Bagian 7: Riga dan Ona

23 6 0
                                    

"Ke mana aja, sih? Lama banget kayak cewek!"

Riga baru melepas helm saat sambutan tidak mengenakan itu tertangkap oleh telinganya. Sembari melepas jaket, cowok itu menjawab pertanyaan Wilga, "Saran gue, lo cepetan tobat sebelum dikutuk jadi batu. Selagi nyokap, adik, dan pacar lo masih cewek, lo nggak boleh mengolok-olok mereka."

Wilga berdecak. "Ampas!"

"Lho, apa yang gue omongin bener, kan?" Riga tidak mau kalah. Cowok itu menarik sebelah sudut bibirnya. Saat melihat sobatnya mengembuskan napas kasar, Riga tahu, dia sudah menang.

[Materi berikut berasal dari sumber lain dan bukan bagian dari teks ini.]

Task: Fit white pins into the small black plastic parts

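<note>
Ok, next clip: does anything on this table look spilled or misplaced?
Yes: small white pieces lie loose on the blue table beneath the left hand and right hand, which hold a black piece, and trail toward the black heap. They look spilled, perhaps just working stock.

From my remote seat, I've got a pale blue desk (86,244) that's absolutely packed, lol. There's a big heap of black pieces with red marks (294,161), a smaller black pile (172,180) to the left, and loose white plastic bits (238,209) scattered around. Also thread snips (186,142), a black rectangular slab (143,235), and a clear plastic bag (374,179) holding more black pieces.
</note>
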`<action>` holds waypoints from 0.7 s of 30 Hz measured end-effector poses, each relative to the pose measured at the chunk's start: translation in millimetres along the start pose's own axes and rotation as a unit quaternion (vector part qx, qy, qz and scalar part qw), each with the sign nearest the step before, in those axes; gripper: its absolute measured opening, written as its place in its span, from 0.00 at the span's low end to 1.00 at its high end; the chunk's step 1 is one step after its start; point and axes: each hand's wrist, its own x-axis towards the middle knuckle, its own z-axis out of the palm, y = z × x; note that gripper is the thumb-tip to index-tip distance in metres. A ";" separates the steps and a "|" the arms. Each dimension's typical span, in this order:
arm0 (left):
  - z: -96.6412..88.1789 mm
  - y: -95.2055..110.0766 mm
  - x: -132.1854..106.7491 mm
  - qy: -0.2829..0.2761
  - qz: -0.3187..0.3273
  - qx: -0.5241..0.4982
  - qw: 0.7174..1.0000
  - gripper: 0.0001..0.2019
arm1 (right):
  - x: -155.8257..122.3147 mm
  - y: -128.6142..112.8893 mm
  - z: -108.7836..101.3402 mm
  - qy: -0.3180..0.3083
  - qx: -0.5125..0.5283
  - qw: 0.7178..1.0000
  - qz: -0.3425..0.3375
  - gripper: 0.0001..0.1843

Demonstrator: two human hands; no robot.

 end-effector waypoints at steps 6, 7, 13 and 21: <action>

"Bodo, ah! Emang lo dari mana aja, sih? Kita udah ngabisin gorengan dua puluh ribu gara-gara lo lama banget!" ujar Wilga, cowok yang rambutnya sudah jadi incaran guru BK itu menyenggol legan Ed dan Sena untuk mencari pembelaan. Sayangnya, dua orang itu tidak membantunya sama sekali, malah asyik mengunyah bakwan.

Riga turut mencomot gorengan dari piring rotan yang ada di hadapannya. Meski di rumah dia selalu makan makanan sehat yang disiapkan oleh asisten rumah tangganya, Riga tidak pernah skip gorengan saat mampir ke tongkrongan. "Gue bakal jawab pertanyaan lo, Wil, tapi gue nanya dulu. Lo kepo aja apa kepo banget?" Tawanya tersembur saat Wilga memasang ekspresi jengkel.

"Najis lo, sumpah!"

Tidak cuma Riga, kini Ed dan Sena ikut terpingkal melihat ekspresi dongkol Wilga.

"Gue kepo, tapi kepo aja. Emang lo dari mana?" tanya Ed sambil sibuk mengelap tangannya yang berminyak.

Riga menelan gorengannya, lalu meminum es teh yang entah milik siapa. "Gue habis nganterin Ona balik."

"Hah?" Semua orang di meja itu membulatkan mulutnya.

Satu alis Riga meninggi. "Apanya yang hah?"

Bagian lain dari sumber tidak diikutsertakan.